Bad things happen when the powerful allow swift passion to rule over considered advice — innocents die and friends turn to foes across kingdoms. 

Amid real-world presidential problematics in Korea and beyond, Seoul Shakespeare Company’s portrayal of the disastrous effects of a king’s rash action in spite of the facts seems cuttingly apt in this year’s production of “The Winter’s Tale.”

Jamie Horan plays Leontes’ emotional journey from envy to guilt in Seoul Shakespeare Company’s “The Winter’s Tale.”(Credit: Robert Michael Evans)
Jamie Horan plays Leontes’ emotional journey from envy to guilt in Seoul Shakespeare Company’s “The Winter’s Tale.”(Credit: Robert Michael Evans)
Jealous Leontes, king of Sicily, groundlessly links his childhood friend and king of Bohemia, Polixenes, to his wife Hermione’s pregnancy.

Whipped into a rage that drives his son Mamillius to death and the falsely accused Hermione into a mortal swoon, he banishes his newborn daughter — but not before Polixenes, played by Jeff Wagner, is warned by the king’s servant Camillo and flees for Bohemia.

Jamie Horan’s rendering of Leontes’ progression, from restrained rage, through wild anger to hopeless grief following proof of his wife’s innocence, is a well-paced journey of a statesman losing control.

Hermione’s statuesque constancy is well embodied by Hana Kelly, while Lauren Ash Morgan encapsulates a highly effective political manipulator as her friend Paulina.
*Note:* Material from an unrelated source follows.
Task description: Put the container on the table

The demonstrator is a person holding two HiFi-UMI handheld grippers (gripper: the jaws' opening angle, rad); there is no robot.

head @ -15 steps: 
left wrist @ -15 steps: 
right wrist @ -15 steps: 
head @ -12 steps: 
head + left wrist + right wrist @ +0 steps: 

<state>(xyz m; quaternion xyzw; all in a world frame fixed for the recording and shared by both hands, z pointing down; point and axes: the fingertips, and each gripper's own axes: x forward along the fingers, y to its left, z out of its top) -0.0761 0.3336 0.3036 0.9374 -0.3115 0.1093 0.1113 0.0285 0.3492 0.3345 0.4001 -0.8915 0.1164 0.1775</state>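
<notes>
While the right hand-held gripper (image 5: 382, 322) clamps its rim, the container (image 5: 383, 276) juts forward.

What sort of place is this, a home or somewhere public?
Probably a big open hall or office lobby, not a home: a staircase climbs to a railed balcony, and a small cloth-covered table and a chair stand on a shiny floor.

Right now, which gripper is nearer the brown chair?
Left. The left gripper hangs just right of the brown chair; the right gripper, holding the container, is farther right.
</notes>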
Kim Hyman’s light and energetic performances as Mamillius and Perdita offer solving sweetness against the weighty follies of the older generation.

Amid it all, the oft-unheeded voices of servants underpin this play with Josh Kroot’s Camillo and John Michaels’ impressively stoic Antigonus, who follows enraged Leontes’ orders to abandon his newborn daughter on the Bohemian coast.
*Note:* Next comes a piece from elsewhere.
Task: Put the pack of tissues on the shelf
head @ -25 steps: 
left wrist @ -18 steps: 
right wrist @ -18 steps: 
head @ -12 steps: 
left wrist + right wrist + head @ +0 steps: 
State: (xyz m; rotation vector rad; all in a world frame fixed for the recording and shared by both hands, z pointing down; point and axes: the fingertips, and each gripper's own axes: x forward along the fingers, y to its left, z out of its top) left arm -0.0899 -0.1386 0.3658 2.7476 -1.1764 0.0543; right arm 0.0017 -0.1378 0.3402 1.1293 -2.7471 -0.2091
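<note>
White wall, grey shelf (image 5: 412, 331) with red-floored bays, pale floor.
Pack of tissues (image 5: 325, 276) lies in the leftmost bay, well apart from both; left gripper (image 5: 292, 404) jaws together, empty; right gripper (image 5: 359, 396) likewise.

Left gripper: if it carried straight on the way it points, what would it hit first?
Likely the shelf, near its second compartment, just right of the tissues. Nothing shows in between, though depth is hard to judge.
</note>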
Lighting by Iain Culp is used to maximum effect on a sparse stage — contrasting between scenes for court and clowns and nicely dealing a flash and crash to herald the famous bear that kills Antigonus as he completes his mission.

The old shepherd, played by Jason Cutler and his clownish son, played by A.J. Toure, are boisterous light relief especially when paired with a delightfully underhanded Autolycus by Charles Jeong — who brings his usual fizz to the comic role. The pastoral scene is a well-choreographed, fun romp disrupted again by royal parents when Polixenes disrupts the wedding of his son, Prince Florizel, played by David Choi, set on marrying Perdita, unaware of her royal identity.

The well-staged contrast of the stiffness of a Sicilian court with the flamboyance of physical theater in Bohemia helps ride out some of the cankers of this unseasonal tale, often considered one of Shakespeare’s problem plays.

The rather top-heavy tragedy folded stiffly into the first three acts of “The Winter’s Tale” can be hard to balance with the romance that follows. But the production that ran from April 15-30 resonated with the young audience at Seoul’s Theater Egg & Nucleus, their guffaws and coos acting as an emotional barometer to the feuds and fortunes unraveling in this frosty Elizabethan romance.

Call it a problem play, comedy or romance, the SSC brought this one home with a cohesive cast for the large part thanks to Downey as director and Ash Morgan as actress, artistic director and producer, costume designer, song composer and even traditional Korean dancer performing as Time itself.